TASK DIRECTIONS: Copy each record below without changing a single word.

Records from a data source:

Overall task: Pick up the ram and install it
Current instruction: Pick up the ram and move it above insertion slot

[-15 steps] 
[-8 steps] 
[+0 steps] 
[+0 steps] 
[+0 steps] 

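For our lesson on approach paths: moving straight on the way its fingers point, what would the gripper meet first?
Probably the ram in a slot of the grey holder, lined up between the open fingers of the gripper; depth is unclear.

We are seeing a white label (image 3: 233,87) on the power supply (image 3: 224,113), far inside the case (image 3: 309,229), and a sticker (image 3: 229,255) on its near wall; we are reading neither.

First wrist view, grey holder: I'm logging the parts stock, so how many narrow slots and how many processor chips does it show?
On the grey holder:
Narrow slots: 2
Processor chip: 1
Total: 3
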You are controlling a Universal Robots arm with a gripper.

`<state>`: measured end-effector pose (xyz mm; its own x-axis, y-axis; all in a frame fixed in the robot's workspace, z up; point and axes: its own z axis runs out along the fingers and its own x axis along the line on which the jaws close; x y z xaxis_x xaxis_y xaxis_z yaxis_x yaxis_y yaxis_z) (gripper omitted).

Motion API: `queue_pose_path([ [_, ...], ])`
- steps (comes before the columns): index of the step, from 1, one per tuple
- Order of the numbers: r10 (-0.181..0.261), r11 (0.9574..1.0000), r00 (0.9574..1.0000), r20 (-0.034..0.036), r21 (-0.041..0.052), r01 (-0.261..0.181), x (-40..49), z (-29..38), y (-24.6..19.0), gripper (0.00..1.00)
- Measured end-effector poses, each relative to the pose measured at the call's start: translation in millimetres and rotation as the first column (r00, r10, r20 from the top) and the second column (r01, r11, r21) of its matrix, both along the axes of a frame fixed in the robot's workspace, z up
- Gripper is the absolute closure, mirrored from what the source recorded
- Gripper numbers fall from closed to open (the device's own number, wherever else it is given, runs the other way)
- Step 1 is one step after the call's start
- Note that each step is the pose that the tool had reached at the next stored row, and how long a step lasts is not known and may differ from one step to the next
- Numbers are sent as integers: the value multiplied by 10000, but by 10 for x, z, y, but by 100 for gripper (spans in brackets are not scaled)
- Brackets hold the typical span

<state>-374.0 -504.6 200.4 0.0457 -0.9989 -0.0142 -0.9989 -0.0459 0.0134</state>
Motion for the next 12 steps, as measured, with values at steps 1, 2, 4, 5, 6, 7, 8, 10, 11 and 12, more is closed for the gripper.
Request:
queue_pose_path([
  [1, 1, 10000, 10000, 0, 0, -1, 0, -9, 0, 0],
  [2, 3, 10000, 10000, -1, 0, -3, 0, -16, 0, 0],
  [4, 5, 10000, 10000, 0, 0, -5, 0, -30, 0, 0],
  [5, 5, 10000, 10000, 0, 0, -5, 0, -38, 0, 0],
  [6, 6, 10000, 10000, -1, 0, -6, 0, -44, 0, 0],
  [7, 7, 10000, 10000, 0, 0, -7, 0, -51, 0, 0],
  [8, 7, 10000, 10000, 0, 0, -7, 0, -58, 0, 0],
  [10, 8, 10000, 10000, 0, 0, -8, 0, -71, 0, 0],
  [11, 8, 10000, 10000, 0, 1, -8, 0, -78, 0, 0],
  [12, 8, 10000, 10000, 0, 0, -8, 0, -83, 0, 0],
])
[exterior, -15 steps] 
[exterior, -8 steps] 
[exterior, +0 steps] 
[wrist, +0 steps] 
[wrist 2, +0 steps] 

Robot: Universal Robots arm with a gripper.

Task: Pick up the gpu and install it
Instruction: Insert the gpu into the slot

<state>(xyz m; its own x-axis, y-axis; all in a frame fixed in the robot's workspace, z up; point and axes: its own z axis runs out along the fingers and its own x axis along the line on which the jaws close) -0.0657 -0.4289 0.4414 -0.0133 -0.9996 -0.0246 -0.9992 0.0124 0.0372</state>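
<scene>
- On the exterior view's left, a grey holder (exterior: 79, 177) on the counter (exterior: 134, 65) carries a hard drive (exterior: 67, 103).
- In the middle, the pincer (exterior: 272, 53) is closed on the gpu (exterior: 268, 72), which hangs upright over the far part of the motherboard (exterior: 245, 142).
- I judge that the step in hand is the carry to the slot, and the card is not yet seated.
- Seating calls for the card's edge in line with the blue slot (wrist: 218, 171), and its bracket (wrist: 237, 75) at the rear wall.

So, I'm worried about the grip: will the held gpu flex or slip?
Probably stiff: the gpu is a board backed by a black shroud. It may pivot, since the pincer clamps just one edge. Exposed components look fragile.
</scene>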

YOUR SOLUTION:
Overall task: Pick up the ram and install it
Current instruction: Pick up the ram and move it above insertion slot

[-15 steps] 
[-8 steps] 
[+0 steps] 
[+0 steps] 
[+0 steps] 

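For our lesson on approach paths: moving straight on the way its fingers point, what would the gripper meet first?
Probably the ram in a slot of the grey holder, lined up between the open fingers of the gripper; depth is unclear.

We are seeing a white label (image 3: 233,87) on the power supply (image 3: 224,113), far inside the case (image 3: 309,229), and a sticker (image 3: 229,255) on its near wall; we are reading neither.

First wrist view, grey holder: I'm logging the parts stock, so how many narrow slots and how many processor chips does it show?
On the grey holder:
Narrow slots: 2
Processor chip: 1
Total: 3
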You are controlling a Universal Robots arm with a gripper.

`<state>`: measured end-effector pose (xyz mm; its own x-axis, y-axis; all in a frame fixed in the robot's workspace, z up; point and axes: its own z axis runs out along the fingers and its own x axis along the line on which the jaws close; x y z xaxis_x xaxis_y xaxis_z yaxis_x yaxis_y yaxis_z) (gripper omitted).

Motion API: `queue_pose_path([ [_, ...], ])`
- steps (comes before the columns): index of the step, from 1, one per tuple
- Order of the numbers: r10 (-0.181..0.261), r11 (0.9574..1.0000), r00 (0.9574..1.0000), r20 (-0.034..0.036), r21 (-0.041..0.052), r01 (-0.261..0.181), x (-40..49), z (-29..38), y (-24.6..19.0), gripper (0.00..1.00)
- Measured end-effector poses, each relative to the pose measured at the call's start: translation in millimetres and rotation as the first column (r00, r10, r20 from the top) and the second column (r01, r11, r21) of its matrix, both along the axes of a frame fixed in the robot's workspace, z up
- Gripper is the absolute closure, mirrored from what the source recorded
- Gripper numbers fall from closed to open (the device's own number, wherever else it is given, runs the other way)
- Step 1 is one step after the call's start
- Note that each step is the pose that the tool had reached at the next stored row, and how long a step lasts is not known and may differ from one step to the next
- Numbers are sent as integers: the value multiplied by 10000, but by 10 for x, z, y, but by 100 for gripper (spans in brackets are not scaled)
- Brackets hold the typical span

<state>-374.0 -504.6 200.4 0.0457 -0.9989 -0.0142 -0.9989 -0.0459 0.0134</state>
Motion for the next 12 steps, as measured, with values at steps 1, 2, 4, 5, 6, 7, 8, 10, 11 and 12, more is closed for the gripper.
Request:
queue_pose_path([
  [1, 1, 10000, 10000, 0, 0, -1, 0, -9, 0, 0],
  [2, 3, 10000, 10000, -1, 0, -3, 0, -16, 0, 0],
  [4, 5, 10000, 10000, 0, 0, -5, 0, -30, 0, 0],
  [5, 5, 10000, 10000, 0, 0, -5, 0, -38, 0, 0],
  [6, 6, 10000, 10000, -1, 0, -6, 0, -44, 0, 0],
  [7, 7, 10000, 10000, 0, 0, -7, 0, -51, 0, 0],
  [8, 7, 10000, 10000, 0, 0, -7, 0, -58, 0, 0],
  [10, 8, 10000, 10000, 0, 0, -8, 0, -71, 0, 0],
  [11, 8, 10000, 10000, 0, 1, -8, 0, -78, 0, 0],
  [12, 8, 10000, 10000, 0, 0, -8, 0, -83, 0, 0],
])
[exterior, -15 steps] 
[exterior, -8 steps] 
[exterior, +0 steps] 
[wrist, +0 steps] 
[wrist 2, +0 steps] 

Robot: Universal Robots arm with a gripper.

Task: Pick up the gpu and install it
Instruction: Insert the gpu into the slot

<state>(xyz m; its own x-axis, y-axis; all in a frame fixed in the robot's workspace, z up; point and axes: its own z axis runs out along the fingers and its own x axis along the line on which the jaws close) -0.0657 -0.4289 0.4414 -0.0133 -0.9996 -0.0246 -0.9992 0.0124 0.0372</state>
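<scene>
- On the exterior view's left, a grey holder (exterior: 79, 177) on the counter (exterior: 134, 65) carries a hard drive (exterior: 67, 103).
- In the middle, the pincer (exterior: 272, 53) is closed on the gpu (exterior: 268, 72), which hangs upright over the far part of the motherboard (exterior: 245, 142).
- I judge that the step in hand is the carry to the slot, and the card is not yet seated.
- Seating calls for the card's edge in line with the blue slot (wrist: 218, 171), and its bracket (wrist: 237, 75) at the rear wall.

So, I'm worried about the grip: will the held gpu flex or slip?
Probably stiff: the gpu is a board backed by a black shroud. It may pivot, since the pincer clamps just one edge. Exposed components look fragile.
</scene>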

The reply to this exercise is complete.